- _Exercise_: Reproduce the section of the listing that begins at the line containing "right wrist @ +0" and finishes at the line containing "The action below". Include both end lines and nothing beyond them.

====================

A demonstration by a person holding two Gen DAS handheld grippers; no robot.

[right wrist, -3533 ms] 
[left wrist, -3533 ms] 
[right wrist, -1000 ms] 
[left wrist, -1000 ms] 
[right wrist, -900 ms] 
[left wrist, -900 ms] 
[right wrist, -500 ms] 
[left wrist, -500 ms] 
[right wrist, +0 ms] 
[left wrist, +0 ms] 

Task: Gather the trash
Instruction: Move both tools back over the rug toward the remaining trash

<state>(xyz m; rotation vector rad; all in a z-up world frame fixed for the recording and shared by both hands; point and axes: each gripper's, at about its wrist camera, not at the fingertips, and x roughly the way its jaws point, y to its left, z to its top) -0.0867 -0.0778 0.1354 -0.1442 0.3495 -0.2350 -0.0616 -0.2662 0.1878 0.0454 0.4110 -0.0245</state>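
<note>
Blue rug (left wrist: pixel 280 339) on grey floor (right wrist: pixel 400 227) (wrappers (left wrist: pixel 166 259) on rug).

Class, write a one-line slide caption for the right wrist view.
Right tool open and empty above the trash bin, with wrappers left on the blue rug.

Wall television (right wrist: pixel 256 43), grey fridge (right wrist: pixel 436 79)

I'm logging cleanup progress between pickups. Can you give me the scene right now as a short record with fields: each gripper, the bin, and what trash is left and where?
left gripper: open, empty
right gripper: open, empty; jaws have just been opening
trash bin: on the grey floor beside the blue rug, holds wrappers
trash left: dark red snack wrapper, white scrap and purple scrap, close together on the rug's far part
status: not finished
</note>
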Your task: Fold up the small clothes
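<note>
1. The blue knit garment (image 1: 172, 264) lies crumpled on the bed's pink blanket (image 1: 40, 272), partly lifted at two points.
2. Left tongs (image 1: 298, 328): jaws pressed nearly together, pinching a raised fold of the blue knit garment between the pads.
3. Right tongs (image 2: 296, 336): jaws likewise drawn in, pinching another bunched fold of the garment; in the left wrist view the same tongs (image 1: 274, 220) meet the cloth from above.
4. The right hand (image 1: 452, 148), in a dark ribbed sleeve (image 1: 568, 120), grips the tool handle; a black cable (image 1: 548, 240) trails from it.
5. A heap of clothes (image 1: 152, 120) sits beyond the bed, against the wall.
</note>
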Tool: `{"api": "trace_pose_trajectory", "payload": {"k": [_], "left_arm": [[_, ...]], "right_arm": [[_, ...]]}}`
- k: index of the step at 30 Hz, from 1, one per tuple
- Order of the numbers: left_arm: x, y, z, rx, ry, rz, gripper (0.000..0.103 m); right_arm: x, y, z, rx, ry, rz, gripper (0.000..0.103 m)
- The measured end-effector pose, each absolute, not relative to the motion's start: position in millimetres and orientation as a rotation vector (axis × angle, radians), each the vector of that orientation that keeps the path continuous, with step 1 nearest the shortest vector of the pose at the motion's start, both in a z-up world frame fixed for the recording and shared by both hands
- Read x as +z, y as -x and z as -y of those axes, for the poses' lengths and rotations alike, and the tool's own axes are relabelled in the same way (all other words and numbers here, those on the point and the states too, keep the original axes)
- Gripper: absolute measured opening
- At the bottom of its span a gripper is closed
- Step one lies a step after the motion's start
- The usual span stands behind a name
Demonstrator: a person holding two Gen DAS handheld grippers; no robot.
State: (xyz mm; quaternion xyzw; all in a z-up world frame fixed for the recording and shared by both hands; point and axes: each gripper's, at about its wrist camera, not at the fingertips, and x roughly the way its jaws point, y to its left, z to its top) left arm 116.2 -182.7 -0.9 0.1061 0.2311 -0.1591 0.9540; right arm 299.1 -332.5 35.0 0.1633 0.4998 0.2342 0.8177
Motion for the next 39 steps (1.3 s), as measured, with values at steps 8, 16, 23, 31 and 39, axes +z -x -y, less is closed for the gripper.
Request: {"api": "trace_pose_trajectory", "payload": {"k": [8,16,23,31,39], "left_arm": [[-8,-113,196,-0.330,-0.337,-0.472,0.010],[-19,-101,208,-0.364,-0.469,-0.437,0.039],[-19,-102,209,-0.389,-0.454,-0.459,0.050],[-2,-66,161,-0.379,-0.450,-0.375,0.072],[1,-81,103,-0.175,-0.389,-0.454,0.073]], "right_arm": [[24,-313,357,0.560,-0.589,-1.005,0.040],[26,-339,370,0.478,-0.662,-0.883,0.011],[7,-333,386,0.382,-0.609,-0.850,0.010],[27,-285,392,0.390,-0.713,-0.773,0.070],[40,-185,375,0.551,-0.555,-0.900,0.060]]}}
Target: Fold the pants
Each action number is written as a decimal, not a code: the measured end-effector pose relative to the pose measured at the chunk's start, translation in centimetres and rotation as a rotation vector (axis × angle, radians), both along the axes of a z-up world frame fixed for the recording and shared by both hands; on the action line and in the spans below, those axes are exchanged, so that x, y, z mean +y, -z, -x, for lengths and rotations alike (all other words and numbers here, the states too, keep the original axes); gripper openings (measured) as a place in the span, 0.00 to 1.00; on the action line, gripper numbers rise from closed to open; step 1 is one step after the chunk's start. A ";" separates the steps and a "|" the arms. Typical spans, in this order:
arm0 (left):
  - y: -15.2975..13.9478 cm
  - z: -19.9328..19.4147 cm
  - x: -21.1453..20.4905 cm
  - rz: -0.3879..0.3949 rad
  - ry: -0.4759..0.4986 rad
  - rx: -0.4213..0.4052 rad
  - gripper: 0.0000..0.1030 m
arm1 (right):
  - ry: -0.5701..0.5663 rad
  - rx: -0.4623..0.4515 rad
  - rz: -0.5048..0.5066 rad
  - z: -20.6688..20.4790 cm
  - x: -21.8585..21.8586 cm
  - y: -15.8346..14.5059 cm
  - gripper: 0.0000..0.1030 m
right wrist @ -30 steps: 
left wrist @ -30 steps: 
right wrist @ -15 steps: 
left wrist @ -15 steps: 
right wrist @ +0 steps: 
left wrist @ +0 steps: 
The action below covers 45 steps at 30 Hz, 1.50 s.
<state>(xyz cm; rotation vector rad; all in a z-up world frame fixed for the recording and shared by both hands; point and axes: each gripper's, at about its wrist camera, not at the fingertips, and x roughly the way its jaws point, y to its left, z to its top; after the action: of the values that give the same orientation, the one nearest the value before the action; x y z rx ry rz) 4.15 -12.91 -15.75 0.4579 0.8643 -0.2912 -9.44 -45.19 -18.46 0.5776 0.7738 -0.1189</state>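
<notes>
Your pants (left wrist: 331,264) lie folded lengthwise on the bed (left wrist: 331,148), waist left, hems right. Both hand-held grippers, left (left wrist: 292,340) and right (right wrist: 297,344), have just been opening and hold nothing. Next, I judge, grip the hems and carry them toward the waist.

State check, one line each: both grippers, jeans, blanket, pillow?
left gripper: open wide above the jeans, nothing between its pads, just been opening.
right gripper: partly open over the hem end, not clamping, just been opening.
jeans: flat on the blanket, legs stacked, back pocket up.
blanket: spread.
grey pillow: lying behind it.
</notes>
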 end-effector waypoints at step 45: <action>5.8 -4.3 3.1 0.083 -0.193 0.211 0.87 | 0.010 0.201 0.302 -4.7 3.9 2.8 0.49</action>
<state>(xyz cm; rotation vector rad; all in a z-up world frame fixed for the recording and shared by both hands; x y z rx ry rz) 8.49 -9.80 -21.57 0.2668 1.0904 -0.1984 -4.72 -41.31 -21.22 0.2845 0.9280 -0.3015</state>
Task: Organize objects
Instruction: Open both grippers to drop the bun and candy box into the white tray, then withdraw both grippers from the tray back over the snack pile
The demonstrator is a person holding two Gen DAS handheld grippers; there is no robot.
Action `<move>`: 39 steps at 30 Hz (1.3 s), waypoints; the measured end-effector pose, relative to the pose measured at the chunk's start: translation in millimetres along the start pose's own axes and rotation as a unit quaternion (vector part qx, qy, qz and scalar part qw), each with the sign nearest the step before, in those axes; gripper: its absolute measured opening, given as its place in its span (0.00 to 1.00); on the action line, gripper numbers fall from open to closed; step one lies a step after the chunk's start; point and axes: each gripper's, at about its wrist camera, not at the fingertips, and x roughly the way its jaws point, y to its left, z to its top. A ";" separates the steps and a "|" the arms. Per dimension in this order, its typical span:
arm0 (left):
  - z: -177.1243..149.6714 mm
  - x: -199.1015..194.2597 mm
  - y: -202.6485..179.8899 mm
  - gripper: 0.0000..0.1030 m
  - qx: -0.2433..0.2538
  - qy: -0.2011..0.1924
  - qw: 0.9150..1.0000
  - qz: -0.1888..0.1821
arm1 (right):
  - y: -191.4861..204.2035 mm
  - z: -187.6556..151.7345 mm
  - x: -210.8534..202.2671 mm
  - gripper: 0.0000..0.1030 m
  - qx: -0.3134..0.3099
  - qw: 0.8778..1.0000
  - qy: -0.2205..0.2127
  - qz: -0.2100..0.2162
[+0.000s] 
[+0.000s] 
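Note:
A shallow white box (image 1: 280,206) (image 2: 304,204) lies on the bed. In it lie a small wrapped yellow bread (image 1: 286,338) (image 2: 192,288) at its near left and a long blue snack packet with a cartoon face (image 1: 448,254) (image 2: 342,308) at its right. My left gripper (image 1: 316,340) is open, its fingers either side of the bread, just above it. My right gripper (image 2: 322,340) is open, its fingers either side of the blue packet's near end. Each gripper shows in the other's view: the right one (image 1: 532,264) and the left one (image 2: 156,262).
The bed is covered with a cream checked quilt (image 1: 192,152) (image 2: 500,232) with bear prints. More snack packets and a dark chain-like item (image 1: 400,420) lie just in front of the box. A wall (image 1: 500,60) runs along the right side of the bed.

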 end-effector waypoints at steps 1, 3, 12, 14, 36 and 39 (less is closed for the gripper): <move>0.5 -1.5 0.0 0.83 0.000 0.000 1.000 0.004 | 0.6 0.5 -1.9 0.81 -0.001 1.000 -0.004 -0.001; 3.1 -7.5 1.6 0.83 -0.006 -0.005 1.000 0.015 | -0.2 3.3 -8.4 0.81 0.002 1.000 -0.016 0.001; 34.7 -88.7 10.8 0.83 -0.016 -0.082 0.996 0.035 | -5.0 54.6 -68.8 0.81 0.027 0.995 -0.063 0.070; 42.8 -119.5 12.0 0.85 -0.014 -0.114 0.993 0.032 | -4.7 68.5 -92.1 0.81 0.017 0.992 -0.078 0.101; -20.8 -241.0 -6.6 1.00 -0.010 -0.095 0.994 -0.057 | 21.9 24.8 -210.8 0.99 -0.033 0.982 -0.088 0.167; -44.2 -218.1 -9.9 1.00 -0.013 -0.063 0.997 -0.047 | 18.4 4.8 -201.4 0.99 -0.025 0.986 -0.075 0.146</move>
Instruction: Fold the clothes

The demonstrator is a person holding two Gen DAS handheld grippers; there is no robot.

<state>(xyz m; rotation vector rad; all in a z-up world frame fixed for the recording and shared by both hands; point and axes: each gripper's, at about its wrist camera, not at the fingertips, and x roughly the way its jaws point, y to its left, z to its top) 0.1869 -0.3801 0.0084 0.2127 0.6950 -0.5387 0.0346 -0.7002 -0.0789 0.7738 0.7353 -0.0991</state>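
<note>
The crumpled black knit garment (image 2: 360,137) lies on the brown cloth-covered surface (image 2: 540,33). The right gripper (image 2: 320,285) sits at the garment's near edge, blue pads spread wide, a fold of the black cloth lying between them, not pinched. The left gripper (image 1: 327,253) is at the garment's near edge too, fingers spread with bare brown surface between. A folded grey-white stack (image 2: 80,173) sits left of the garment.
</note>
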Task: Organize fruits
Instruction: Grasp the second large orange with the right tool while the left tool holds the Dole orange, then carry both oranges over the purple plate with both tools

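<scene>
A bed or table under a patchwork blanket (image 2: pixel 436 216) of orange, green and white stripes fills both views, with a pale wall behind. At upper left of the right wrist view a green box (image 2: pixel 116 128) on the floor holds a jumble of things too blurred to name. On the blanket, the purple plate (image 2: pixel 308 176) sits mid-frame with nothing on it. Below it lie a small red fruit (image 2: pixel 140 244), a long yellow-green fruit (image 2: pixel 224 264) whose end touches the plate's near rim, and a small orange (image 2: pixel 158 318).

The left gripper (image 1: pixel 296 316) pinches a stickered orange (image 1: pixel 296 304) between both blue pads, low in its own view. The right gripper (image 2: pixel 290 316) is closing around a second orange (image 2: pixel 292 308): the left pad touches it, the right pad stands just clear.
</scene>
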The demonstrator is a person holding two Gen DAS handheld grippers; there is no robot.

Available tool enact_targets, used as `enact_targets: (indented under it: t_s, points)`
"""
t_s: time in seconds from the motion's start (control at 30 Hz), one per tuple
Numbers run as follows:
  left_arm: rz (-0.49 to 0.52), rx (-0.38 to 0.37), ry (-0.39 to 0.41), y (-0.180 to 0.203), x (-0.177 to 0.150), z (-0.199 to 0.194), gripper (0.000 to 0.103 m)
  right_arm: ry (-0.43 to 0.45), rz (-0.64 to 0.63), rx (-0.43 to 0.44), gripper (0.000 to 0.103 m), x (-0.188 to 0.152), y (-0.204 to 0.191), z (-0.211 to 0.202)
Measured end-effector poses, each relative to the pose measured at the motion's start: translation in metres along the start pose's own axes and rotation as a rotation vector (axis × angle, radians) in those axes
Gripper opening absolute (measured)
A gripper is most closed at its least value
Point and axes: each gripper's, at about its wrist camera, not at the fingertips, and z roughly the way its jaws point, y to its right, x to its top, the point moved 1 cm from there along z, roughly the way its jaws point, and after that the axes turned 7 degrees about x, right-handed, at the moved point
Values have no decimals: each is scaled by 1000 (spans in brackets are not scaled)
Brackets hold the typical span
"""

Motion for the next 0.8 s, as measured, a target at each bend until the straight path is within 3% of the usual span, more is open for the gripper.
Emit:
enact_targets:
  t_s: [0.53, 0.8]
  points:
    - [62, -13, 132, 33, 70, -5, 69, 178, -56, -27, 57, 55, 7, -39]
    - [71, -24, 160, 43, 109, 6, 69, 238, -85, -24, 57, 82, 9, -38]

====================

- _Expected answer_:
right wrist @ +0 steps: 
left wrist @ +0 steps: 
The action below covers 45 steps at 30 Hz, 1.50 s.

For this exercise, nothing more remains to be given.